WORK REQUEST: Taking the material as a whole, state how many of its lines contain "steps". Write the number and nothing more.

___ SUPPLIED MATERIAL ___

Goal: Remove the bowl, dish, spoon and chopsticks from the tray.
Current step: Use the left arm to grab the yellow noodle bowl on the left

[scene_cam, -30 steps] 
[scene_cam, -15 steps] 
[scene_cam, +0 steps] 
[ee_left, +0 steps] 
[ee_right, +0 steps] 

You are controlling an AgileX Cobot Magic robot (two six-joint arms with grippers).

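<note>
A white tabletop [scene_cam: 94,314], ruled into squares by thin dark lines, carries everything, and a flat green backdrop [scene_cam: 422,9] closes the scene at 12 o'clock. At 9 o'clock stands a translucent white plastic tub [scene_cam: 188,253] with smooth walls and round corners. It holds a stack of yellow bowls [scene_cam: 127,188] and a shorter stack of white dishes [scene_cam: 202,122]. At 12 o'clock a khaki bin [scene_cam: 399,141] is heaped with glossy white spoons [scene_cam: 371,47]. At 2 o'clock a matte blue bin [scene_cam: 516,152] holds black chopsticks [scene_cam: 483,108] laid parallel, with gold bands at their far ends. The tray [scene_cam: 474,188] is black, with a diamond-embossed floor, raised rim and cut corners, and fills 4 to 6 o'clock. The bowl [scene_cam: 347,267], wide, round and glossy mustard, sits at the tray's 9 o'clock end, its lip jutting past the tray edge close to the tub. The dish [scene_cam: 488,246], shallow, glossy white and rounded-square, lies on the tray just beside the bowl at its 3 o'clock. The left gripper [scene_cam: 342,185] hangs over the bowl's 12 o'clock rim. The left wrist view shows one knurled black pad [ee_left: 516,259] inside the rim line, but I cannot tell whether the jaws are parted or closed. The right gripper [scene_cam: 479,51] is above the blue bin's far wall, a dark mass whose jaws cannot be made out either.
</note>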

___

WRITTEN ANSWER: 5